Find and copy every line in the records that includes the string "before".
= = = =
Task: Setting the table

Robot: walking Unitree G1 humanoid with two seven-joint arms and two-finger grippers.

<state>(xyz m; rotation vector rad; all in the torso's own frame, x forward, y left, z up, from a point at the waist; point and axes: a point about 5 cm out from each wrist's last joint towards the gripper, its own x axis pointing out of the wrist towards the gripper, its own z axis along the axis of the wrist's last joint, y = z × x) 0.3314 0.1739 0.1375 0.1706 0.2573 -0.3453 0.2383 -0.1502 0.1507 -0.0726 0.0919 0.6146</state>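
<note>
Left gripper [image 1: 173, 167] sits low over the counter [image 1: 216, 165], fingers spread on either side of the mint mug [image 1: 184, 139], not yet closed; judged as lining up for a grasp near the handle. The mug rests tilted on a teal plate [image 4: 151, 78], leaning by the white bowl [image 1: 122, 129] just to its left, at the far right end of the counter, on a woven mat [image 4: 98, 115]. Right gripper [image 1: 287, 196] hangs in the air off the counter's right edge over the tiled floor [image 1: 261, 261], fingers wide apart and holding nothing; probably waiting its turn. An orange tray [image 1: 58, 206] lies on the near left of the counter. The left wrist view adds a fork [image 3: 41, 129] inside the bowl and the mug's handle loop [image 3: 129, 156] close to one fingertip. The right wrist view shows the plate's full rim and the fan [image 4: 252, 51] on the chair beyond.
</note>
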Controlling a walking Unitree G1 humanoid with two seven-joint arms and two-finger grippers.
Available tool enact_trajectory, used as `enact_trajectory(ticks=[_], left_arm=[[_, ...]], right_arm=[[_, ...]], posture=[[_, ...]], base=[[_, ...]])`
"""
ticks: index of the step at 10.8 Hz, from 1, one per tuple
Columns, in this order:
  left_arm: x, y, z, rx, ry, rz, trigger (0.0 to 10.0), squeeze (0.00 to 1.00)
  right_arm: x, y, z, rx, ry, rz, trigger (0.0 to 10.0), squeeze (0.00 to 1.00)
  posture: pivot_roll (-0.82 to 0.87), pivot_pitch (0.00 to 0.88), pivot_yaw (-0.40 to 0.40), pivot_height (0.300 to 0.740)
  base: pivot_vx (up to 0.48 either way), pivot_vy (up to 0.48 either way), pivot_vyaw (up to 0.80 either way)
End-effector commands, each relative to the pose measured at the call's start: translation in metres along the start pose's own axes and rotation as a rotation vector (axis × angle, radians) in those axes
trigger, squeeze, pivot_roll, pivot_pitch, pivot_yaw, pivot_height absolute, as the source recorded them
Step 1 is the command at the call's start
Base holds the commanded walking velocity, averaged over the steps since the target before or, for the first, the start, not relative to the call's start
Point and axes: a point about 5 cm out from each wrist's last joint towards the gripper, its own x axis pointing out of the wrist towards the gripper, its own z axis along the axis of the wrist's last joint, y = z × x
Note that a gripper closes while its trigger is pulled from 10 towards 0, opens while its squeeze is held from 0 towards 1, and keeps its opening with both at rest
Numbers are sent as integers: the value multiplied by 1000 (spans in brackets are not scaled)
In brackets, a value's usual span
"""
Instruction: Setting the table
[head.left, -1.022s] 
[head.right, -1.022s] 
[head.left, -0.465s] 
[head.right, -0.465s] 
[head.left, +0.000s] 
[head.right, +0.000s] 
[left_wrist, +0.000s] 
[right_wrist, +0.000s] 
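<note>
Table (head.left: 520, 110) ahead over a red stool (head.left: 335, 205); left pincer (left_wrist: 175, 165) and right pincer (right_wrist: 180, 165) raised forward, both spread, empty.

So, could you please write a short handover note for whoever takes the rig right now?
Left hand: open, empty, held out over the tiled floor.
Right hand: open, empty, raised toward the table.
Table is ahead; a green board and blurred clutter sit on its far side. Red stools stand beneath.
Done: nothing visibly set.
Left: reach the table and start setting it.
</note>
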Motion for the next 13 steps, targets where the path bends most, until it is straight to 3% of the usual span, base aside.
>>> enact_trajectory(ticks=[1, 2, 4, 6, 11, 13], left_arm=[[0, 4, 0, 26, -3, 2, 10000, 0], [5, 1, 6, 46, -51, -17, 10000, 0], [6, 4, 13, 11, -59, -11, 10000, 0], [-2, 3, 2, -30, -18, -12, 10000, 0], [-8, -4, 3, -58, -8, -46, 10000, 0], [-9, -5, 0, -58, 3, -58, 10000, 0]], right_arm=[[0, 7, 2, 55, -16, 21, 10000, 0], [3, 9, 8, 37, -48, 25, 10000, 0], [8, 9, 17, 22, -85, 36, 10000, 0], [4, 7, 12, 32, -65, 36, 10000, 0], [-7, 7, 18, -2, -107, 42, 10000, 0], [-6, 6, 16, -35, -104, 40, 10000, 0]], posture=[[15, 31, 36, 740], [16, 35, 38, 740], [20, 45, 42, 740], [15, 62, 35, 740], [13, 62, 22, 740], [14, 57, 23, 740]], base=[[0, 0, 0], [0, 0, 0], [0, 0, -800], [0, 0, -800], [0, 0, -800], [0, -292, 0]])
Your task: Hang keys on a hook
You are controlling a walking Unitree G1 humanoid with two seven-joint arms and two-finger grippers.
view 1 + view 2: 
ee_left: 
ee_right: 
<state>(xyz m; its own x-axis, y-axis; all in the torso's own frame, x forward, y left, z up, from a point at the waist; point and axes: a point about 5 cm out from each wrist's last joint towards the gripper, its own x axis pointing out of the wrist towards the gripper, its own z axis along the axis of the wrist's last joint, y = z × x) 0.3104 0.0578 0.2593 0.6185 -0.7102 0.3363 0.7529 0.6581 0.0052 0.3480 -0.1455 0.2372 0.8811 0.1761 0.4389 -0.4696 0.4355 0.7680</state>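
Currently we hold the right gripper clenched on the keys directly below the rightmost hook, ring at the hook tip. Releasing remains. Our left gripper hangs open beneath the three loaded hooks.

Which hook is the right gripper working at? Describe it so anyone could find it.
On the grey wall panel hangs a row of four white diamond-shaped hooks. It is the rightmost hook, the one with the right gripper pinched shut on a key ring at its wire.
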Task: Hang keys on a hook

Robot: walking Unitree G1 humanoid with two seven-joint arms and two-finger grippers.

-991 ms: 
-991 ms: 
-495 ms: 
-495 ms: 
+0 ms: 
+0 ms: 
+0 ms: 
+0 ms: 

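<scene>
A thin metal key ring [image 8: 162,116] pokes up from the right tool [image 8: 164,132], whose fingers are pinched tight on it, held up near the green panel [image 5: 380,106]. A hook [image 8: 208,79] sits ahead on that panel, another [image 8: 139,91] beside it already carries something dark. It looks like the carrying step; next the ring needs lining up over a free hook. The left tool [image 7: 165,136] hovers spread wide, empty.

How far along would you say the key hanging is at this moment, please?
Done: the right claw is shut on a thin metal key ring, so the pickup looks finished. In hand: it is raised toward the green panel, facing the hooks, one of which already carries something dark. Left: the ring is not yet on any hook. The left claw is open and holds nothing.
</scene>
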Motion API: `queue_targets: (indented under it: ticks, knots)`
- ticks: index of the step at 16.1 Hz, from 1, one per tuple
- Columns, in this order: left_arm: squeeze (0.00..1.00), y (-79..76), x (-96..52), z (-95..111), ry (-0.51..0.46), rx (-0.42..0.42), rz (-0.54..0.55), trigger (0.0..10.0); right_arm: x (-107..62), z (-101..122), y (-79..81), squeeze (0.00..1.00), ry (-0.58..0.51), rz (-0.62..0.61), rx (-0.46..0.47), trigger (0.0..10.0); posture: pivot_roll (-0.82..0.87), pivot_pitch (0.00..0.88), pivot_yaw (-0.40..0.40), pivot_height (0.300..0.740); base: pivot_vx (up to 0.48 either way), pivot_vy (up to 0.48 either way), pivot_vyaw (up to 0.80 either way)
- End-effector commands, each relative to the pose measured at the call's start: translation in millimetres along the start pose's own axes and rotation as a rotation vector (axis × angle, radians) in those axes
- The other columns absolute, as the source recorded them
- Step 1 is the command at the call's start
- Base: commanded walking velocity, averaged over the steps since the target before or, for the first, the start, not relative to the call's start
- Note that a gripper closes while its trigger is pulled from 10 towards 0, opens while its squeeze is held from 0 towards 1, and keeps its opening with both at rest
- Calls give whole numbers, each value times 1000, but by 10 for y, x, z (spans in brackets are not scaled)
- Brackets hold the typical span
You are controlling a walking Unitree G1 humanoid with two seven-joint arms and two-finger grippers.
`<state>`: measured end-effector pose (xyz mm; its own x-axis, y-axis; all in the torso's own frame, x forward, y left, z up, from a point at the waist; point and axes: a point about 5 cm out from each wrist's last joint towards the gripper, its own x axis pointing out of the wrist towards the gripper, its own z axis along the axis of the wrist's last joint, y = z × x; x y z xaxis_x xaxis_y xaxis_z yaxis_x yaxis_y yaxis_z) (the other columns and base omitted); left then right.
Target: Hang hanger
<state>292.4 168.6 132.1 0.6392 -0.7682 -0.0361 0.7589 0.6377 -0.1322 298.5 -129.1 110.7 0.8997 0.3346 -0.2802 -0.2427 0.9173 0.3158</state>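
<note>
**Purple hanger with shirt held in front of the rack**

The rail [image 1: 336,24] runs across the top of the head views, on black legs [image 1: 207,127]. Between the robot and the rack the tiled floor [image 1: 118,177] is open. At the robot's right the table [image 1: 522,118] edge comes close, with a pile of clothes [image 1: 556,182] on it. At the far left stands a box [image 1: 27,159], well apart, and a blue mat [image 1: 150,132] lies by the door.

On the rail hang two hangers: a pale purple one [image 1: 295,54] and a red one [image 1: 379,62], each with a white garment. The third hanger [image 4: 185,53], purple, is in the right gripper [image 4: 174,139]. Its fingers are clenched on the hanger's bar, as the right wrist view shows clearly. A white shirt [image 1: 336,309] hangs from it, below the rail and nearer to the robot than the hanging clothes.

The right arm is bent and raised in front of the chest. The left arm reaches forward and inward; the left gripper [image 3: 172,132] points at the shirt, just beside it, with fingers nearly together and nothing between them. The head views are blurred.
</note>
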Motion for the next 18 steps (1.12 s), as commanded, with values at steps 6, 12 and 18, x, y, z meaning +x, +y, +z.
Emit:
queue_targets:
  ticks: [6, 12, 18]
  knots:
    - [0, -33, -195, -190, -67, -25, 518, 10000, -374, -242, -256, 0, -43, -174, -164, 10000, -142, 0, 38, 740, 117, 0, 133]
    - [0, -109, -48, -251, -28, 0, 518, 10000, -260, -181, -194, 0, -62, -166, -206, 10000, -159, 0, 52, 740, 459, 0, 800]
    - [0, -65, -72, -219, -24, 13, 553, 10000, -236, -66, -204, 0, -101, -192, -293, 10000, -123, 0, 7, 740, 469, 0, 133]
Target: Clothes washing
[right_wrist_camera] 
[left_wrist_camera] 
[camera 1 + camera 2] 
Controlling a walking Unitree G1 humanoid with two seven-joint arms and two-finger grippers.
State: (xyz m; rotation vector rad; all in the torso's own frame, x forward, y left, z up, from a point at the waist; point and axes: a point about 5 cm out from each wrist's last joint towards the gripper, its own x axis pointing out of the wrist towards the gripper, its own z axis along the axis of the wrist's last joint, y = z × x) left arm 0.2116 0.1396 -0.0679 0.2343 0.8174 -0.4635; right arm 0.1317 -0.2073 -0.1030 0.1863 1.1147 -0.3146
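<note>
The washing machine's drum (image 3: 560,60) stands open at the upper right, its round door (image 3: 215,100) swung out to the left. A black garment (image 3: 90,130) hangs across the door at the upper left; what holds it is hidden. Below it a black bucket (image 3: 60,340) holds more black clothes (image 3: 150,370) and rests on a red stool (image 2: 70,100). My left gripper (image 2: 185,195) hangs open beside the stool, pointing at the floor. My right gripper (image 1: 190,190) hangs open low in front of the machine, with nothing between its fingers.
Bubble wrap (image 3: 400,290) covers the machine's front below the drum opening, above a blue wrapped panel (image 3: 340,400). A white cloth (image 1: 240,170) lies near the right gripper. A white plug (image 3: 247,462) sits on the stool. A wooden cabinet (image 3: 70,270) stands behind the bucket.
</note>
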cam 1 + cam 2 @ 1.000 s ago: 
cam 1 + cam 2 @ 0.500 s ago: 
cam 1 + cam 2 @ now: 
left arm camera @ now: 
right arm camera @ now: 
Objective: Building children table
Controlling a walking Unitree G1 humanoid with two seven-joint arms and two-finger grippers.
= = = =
Result below —
Base holds the commanded walking velocity, averaged over the steps since the target before or, for the first, the start, not relative to the call's start
- Base: commanded walking velocity, averaged over the steps since the target before or, for the first, the start, not relative to the call's start

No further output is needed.